Legal Definition of Burglary
Found in Florida Revised Statutes Chapter 810.02, the state defines burglary as entering a structure, dwelling, or conveyance that is either not open to the public or as an uninvited guest with the intent to commit an offense. Burglary also includes remaining in a specific structure, dwelling, or conveyance after the invitation to be in that location is withdrawn.
Intent plays a major role in this offense. It is important for the State to be able to establish an individual’s intent in establishing that burglary may have occurred. There are a number of other factors that may determine whether burglary charges are appropriate and the severity of those charges, including the amount of property damage caused if any. A knowledgeable Plantation burglary lawyer can help anyone facing these charges understand other important aspects the state must prove to establish burglary charges.
Three Degrees of Burglary
Florida recognizes three degrees of burglary – all of which are considered felonies:
- 3rd degree Florida burglary felony. This applies when a burglary is committed on a structure which is not a dwelling and is not occupied at the time of the offense. It can result in spending up to five (5) years in prison and paying fines of up to $5,000
- 2nd degree Florida burglary felony. This applies when the person did not have a weapon, nobody was hurt and the property in question was a dwelling, an occupied structure, an authorized emergency vehicle, or a building which contained controlled substances. It can result in spending up to 15 years in prison and paying fines of up to $10,000
- 1st degree Florida burglary felony. This applies when a person is armed or becomes armed during the commission of the offense, commits an assault or battery upon another person, uses a motor vehicle to enter a building, and causes damages of $1,000 or more. It can result in spending life in prison and paying fines of up to $10,000
What are the Consequences of a Burglary Offense?
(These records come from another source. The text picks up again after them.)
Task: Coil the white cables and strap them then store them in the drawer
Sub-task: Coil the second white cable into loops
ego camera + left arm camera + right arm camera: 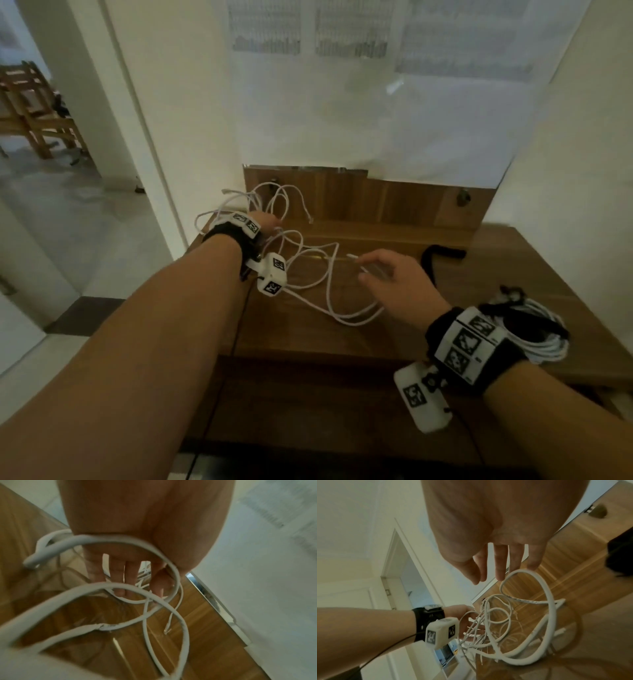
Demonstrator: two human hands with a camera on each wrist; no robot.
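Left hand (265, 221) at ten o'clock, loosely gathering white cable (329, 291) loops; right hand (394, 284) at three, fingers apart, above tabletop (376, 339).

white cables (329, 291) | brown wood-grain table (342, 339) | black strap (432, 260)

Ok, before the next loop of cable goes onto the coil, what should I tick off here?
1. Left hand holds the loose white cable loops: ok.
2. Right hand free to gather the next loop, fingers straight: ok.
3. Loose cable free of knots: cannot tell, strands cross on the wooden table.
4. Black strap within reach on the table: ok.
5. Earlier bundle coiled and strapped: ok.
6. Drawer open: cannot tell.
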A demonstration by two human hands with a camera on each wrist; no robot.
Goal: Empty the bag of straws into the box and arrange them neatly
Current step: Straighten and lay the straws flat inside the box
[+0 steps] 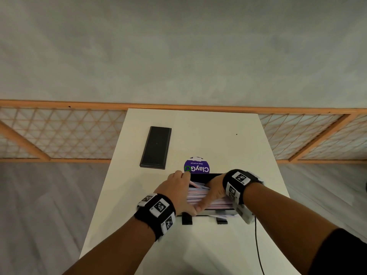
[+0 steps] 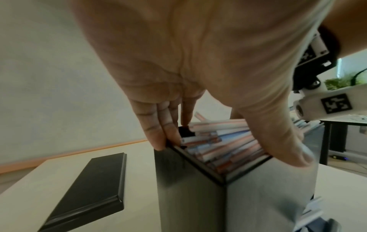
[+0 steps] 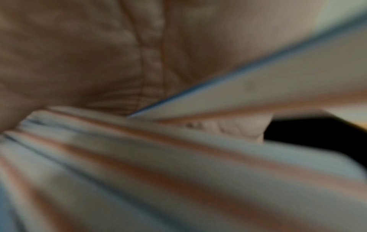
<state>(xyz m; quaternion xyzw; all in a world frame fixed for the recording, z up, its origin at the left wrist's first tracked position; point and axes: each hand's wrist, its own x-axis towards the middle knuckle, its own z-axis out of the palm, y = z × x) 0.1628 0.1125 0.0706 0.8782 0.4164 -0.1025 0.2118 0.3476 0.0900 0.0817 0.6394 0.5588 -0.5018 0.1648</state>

As with many crimes, the actual consequences may depend on the circumstances surrounding the charge. There may be aggravating or mitigating circumstances that the court may be willing to consider when determining sentencing. For example, in cases where someone is considered a repeat Offender, consequences of an additional offense can be more severe.
Burglary is separated into categories ranging from a third-degree felony to a first-degree felony. The least serious of these charges, third-degree burglary charges, could result in up to five years in jail and/or up to a $5,000 fine. However, more serious first-degree felonies may result in imprisonment for life and/or fines of up to $10,000.
It is important to remember that many factors can compound the potential consequences. Often, burglary charges are related to other charges and those related charges – such as assault – can increase the penalties an individual may face.
Consulting a Plantation Burglary Attorney
When facing any criminal charges, it is important to understand your rights and know how to assert and advocate for them effectively. Working with an aggressive burglary defense attorney who understands important nuances in the law and who is prepared to take a thorough approach to establish a defense is an important part of fighting against these serious charges.
When determining the best approach to take to your defense, there are a number of different factors you and a lawyer may consider. A Plantation burglary lawyer could evaluate the strength of the evidence against you, address your criminal history if you have one, and understand the important details of your specific case throughout the legal process.